С трудом оторвав взгляд от билета до дома, приблизился к дыре наружу. Преобразовал перстень в крюк-кошку, замахнулся, подбросил наверх и, стиснув зубы, выкарабкался из каменного нутра.
Яркий свет ослепил меня, и ушло еще некоторое время на то, чтобы привыкнуть к нему после полумрака пещеры. Но этот вид впереди…
Шаг за шагом приблизился к краю обрыва, освещаемому закатным солнцем и взглянул на земли, распростертые передо мной. Бесконечные джунгли, тонкая полоса реки между ними… Именно такой пейзаж пришел ко мне в первом видении во время пробуждения Царя.
Обернулся на каменное строение в несколько этажей с остроконечной крышей. Время не пощадило и его, со всех сторон обвитое пробившимися сквозь камни ползущими растениями.
Ко входу, окруженному колоннами, вела длинная полуразрушенная лестница, и я уж было направился к ней. Однако успел сделать лишь несколько шагов, прежде чем правая нога онемела. Ступив на нее, утратил опору, и припал на левое колено, поморщившись от боли.
— Чё за?.. — принялся быстро закатывать штанину.
Взгляд упал на две жирные черные точки, вокруг которых образовались крупные синяки с подсохшими кровоподтеками. Кожа вокруг них пульсировала, а чернота неумолимо росла, захватывая всё новые области кожи.
Укус?..
Припомнил, что именно с этой ноги я скинул детеныша Голиафа в костер, но почему… почему только сейчас?
«Интересный у них яд, верно? — мысленно ухмыльнулся Царь, и я сглотнул вязкую слюну. Голова закружилась. — Во время укуса они впрыскивают особое вещество, которое действует подобно анестетику.
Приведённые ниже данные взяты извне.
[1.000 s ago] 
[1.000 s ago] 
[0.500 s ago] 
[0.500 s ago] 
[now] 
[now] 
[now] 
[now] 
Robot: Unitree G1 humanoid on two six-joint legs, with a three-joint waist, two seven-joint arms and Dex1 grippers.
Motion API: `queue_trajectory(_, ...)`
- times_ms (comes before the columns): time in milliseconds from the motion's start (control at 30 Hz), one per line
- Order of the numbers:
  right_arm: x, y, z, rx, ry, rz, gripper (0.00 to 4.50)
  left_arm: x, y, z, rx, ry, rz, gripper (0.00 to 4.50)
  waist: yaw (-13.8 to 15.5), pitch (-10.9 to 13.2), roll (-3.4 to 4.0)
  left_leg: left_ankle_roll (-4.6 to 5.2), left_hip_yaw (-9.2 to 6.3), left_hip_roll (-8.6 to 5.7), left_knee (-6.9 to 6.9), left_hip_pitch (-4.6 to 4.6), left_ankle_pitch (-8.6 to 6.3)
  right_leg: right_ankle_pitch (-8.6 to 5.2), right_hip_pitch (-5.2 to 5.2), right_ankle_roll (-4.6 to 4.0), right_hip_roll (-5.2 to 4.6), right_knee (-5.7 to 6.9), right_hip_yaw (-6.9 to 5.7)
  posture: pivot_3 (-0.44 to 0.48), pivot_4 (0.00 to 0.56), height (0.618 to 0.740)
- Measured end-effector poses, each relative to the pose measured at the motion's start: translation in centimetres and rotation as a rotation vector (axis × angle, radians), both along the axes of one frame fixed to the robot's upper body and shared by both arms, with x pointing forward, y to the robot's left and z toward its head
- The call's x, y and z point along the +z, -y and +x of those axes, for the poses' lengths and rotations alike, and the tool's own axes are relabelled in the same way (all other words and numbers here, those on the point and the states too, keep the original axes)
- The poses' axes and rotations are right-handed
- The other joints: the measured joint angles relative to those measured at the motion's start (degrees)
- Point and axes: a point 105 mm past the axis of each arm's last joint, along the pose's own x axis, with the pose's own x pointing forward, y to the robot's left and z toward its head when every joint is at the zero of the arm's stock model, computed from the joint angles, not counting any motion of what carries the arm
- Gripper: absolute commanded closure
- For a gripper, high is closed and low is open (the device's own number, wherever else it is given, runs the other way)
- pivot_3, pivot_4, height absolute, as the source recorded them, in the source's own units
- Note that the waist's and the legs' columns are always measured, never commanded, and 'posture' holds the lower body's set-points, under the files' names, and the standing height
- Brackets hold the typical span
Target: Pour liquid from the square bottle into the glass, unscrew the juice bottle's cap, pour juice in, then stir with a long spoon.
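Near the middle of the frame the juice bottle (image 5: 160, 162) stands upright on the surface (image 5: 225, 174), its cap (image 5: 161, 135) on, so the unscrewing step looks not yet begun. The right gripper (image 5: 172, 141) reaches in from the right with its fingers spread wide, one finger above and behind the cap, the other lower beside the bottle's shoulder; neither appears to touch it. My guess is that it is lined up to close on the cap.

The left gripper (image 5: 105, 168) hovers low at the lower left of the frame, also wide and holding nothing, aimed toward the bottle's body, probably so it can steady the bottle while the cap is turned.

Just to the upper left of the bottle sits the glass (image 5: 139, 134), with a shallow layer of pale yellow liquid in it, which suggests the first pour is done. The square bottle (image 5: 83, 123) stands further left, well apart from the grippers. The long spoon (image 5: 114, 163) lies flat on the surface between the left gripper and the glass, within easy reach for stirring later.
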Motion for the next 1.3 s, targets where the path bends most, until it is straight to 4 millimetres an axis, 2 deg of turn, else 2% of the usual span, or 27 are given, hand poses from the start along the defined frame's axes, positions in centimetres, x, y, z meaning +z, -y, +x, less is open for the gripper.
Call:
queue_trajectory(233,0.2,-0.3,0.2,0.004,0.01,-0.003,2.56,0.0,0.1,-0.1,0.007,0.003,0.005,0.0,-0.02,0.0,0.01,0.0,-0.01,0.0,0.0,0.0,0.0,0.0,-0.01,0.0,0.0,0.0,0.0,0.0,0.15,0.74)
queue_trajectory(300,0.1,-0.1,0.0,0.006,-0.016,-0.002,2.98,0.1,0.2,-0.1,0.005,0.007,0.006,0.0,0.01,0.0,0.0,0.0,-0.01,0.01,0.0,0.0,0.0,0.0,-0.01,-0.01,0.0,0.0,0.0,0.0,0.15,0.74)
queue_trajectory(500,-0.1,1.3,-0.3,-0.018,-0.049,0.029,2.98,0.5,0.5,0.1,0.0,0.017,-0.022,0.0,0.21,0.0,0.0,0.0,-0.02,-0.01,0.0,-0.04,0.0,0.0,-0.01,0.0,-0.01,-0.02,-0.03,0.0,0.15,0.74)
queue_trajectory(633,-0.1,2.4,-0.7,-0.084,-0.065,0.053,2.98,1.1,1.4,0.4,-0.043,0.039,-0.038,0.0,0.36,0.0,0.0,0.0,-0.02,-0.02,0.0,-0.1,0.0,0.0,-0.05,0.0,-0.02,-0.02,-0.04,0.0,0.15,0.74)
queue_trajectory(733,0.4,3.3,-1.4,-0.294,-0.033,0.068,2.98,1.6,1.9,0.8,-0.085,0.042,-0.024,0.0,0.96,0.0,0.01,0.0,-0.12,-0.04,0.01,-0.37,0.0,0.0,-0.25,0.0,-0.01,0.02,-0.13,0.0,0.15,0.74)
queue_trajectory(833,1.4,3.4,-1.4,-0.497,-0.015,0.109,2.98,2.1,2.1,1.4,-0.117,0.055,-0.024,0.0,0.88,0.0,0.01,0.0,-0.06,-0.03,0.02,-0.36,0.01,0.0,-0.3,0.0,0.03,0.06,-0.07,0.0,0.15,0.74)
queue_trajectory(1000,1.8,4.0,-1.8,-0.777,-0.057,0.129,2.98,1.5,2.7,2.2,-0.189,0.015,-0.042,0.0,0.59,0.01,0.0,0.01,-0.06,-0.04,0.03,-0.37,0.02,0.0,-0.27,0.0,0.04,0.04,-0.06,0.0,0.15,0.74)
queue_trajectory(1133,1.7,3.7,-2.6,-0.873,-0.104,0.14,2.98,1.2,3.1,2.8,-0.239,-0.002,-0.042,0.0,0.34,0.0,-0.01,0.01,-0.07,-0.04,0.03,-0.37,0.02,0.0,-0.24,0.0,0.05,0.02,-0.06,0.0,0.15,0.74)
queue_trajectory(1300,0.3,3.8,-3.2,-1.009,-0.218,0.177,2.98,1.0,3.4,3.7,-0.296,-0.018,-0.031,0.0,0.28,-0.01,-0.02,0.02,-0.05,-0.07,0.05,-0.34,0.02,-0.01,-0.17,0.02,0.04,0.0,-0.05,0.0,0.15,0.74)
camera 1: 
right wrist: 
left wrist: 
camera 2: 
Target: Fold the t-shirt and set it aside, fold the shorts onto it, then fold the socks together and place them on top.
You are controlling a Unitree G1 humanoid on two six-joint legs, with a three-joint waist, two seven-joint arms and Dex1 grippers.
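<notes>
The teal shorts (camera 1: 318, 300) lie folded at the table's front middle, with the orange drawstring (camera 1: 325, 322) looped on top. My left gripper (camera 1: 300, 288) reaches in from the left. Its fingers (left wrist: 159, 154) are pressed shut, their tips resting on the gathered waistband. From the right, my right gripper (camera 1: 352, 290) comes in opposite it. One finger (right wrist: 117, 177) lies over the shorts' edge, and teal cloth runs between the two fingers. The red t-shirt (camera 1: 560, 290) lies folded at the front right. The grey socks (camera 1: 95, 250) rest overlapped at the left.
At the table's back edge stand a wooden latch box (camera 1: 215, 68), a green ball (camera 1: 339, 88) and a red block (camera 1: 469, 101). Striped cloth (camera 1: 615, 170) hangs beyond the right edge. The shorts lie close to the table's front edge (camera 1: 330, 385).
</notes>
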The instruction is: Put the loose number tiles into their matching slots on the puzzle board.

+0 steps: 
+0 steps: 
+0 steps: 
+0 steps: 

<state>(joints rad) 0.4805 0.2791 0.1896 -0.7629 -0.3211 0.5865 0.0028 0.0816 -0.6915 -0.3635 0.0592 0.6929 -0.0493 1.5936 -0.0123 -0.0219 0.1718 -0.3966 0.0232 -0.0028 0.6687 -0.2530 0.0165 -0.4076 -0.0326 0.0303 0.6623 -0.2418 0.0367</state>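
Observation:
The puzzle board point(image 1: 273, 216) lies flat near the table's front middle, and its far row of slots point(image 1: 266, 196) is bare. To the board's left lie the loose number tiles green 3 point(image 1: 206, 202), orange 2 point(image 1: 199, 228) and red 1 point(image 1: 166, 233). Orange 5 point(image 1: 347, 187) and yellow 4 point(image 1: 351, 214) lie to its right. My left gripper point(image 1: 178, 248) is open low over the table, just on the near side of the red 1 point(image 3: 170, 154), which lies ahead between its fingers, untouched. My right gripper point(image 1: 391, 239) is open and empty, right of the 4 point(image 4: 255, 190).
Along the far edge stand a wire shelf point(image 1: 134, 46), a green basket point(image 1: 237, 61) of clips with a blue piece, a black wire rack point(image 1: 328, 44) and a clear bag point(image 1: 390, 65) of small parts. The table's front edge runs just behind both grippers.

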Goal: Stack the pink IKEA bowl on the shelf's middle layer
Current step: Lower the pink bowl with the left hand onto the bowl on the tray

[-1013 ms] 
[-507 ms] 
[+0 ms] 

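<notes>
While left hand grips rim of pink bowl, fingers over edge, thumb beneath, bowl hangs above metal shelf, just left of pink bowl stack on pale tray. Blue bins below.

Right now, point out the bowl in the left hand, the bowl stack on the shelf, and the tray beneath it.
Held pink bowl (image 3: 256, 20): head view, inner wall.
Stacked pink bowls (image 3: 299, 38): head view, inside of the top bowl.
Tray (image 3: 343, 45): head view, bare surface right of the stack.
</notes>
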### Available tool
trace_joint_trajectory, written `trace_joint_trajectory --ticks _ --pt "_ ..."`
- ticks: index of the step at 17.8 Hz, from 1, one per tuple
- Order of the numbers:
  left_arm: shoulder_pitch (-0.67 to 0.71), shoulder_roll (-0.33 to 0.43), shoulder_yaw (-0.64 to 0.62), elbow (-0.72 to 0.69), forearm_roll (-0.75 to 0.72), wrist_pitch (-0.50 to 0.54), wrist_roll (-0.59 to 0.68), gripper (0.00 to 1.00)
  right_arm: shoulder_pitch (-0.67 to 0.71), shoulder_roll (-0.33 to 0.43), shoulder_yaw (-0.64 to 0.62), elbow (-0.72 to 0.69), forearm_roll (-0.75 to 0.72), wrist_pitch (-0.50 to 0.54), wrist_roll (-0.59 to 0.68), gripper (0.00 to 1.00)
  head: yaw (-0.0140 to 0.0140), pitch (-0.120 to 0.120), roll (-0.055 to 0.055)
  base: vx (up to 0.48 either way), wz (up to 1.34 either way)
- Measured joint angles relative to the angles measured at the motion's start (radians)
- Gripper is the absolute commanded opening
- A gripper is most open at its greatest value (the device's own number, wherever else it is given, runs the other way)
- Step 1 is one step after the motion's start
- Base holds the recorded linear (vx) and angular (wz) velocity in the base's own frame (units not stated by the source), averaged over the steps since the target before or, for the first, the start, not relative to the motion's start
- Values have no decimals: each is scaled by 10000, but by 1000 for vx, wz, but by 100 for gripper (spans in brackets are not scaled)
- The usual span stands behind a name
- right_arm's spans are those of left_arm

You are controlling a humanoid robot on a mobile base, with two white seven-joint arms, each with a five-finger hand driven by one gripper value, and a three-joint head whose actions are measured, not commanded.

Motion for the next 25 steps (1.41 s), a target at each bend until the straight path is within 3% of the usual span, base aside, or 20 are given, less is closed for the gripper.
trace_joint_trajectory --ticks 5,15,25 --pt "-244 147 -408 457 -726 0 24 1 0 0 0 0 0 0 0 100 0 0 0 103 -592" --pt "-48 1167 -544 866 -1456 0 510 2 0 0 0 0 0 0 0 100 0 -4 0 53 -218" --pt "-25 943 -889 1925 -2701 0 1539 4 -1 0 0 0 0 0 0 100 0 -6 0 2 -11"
Таким образом, яд успевает распространиться до того, как его воздействие на организм жертвы обнаружат. Грубо говоря, тогда, когда уже поздно что-либо предпринять. Гениальный же я селекционер, согласись, малец?! Аха-ха-ха!»
— Т-т-твою мать… — прошипел, когда перед глазами запрыгали черные пятна.
После онемения последовало жжение такой силы, что слезы непроизвольно брызнули. Словно место укуса прижгли каленым добела железом.
Стиснув зубы, из последних сил ухватился за шершавый камень и пополз к лестнице, ведущей к храму, подтягивая неуправляемое тело за собой. Как долбанный червь. Метр за метром, пока тело не онемело целиком, а сознание не покинуло меня окончательно.